Page MenuHomePhabricator

CheckUser "get edits" is sorted incorrectly for users with many edits, which may be causing a performance issue for those queries
Closed, ResolvedPublic

Description

Hello,

A user noted on the checkuser mailing list that, when performing "get edits" for a user who has a lot of recent edits, that the results were grouped by IP address rather than simply sorted by date. This occurs when the estimated row count (which is highly inaccurate) is greater than 5000. This performs a query that is ORDER BY cuc_ip ASC, cuc_timestamp DESC. It has always been this way.

This alternate ordering frankly doesn't make any sense - the 5000 most recent edits are far more useful than the 5000 first edits sorted by IP address lexicographically. (Yes, 100.100.100.100 comes /before/ 2.0.0.0 in this sorting.) I thought it might be a performance decision - maybe someone didn't want to sort a large number of rows by timestamp - but cuc_timestamp has an index, and cuc_ip does not. From a performance standpoint, this seems to be making a slow query even slower, though perhaps there is some DBA magic that I'm not getting.

If possible, I would like this query to match the normal "get edits" case, that is, 'ORDER BY' => 'cuc_timestamp DESC',. It would also be necessary to modify userEditsRequestLimitExceeded() by removing the parts of that function which break up the list by IP address.

If that is not possible, then I suspect that it should at least be sorting by cuc_ip_hex, and not cuc_ip.

Event Timeline

I am guessing that the motivation here was that if a user has edited from 3 IP addresses, and one of them has 6000 edits and happens to be the last used IP, by fetching the last 5000 results you will get very limited knowledge about the user (the UAs associated with one IP), but by grouping the results by IP, you will get some more details (the UAs associated with other IPs). In other words, because the "get IPs" feature does not return UAs and the only way to get them is through "get edits", this may have been a hacky effort to make sure that you get a broader combination of IP-UA pairs in such scenarios.

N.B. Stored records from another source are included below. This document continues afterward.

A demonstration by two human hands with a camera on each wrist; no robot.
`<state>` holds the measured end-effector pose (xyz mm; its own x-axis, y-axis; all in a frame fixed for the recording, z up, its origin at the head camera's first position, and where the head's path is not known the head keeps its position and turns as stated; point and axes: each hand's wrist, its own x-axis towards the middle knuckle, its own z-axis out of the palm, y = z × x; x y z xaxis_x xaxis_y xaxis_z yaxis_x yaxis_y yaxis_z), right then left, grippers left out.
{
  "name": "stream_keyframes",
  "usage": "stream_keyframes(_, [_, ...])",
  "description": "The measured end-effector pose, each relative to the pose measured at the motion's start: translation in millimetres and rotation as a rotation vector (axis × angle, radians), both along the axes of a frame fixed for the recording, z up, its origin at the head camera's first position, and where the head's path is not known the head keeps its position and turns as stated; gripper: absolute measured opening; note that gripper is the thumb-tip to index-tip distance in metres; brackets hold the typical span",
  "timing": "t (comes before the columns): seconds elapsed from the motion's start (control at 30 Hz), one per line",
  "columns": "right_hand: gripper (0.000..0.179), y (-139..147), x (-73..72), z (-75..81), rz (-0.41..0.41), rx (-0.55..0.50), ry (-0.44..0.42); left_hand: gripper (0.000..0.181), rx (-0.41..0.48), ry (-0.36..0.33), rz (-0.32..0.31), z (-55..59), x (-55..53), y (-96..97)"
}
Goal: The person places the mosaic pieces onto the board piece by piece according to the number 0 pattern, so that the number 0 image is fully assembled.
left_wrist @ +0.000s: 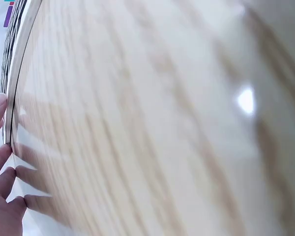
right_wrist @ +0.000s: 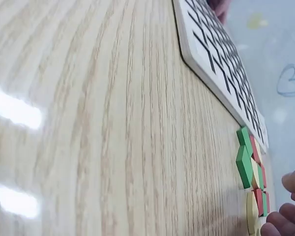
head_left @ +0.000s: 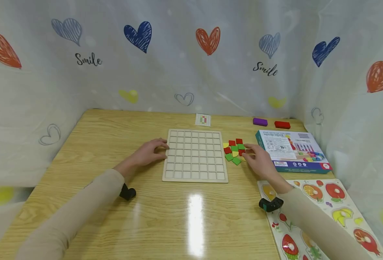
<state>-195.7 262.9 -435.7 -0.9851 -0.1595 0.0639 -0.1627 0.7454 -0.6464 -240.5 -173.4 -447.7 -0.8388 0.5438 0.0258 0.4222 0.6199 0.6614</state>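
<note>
Lying flat on the table, the grid board meets the left hand, fingers relaxed, at its nine o'clock edge. Just beside it at three o'clock sit red, green and yellow tiles; the right hand, loosely spread and gripping nothing, borders them. Farther out: patterned card at twelve, box at three, fruit puzzle at four.
</note>
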Motion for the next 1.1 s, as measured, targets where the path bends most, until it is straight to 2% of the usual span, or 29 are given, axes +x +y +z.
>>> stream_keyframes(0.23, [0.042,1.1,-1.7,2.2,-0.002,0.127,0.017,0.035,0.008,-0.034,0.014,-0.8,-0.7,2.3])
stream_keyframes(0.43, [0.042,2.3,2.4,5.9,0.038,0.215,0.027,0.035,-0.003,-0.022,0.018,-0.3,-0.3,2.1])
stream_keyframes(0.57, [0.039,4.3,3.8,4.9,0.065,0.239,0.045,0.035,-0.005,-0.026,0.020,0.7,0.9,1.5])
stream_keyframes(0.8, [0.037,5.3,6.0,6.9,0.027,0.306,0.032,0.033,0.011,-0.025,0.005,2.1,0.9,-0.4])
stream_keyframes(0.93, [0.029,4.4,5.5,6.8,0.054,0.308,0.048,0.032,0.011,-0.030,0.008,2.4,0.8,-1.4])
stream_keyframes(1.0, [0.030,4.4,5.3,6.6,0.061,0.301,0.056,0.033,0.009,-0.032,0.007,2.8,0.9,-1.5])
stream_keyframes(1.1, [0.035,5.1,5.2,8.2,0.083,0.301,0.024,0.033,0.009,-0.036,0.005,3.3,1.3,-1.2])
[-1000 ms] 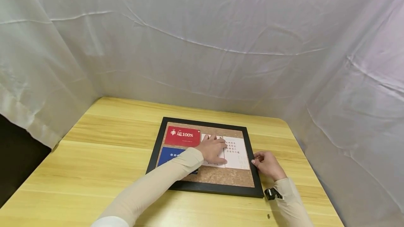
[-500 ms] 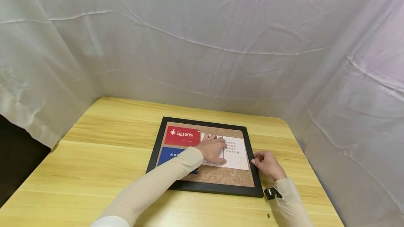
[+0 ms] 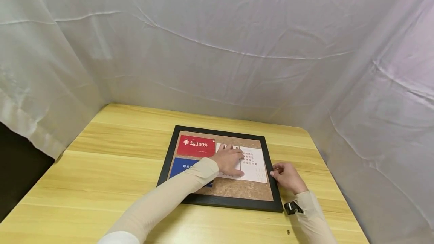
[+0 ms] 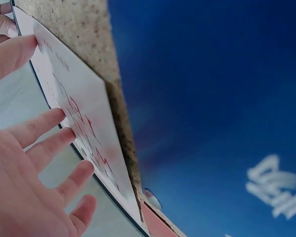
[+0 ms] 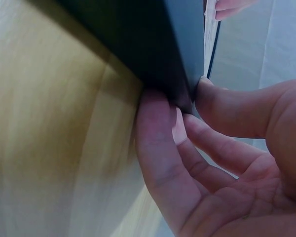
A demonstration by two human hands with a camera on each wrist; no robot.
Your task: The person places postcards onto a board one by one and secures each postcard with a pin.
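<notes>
A black-framed cork board (image 3: 237, 189) lies flat on the table with cards on it. My left hand (image 3: 228, 161) spreads over the middle, its fingertips on a white card (image 4: 96, 116) with red writing. Beside that, to the right, is a second white card (image 3: 255, 163) with printed lines. My right hand (image 3: 286, 176) is at the board's right edge; the thumb rests on the black frame (image 5: 180, 49) and the fingers curl against its side and lower edge. A red card (image 3: 196, 147) and a blue card (image 3: 183, 166) fill the board's left half; the left forearm partly hides the blue one.
The wooden table (image 3: 101, 172) extends around the board. Pale cloth curtains (image 3: 217, 48) hang behind and at both sides. A small dark spot (image 3: 288, 232) shows on the table near the right forearm. A black device (image 3: 292, 208) sits at the right wrist.
</notes>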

I think we should stop doing this though. The results of "get edits" should always be the last 5000 edits (and I agree with you that it will be better from a performance perspective). Instead, the "get IPs" view should be modified to not just list each IP, but also list the UAs associated with it. I had a T170508 opened for this, though eventually I decided to close it because, at the time, the cost-benefit trade-off did not seem appealing. I think we should revisit that though.

Other potentially related tasks are T255312 and T147894. The latter, in particular, is a key task that has been hanging there for a long time and needs some love.

I happened to see this 5000 lines limitation relatively frequently, probably a few times a year.

The most frustrating case is: a user made over 5000 edits from the same IP, and used another account from this same IP. In this case there is no good way to match UAs (and it really happened, it was an unapproved bot of a known sockmaster).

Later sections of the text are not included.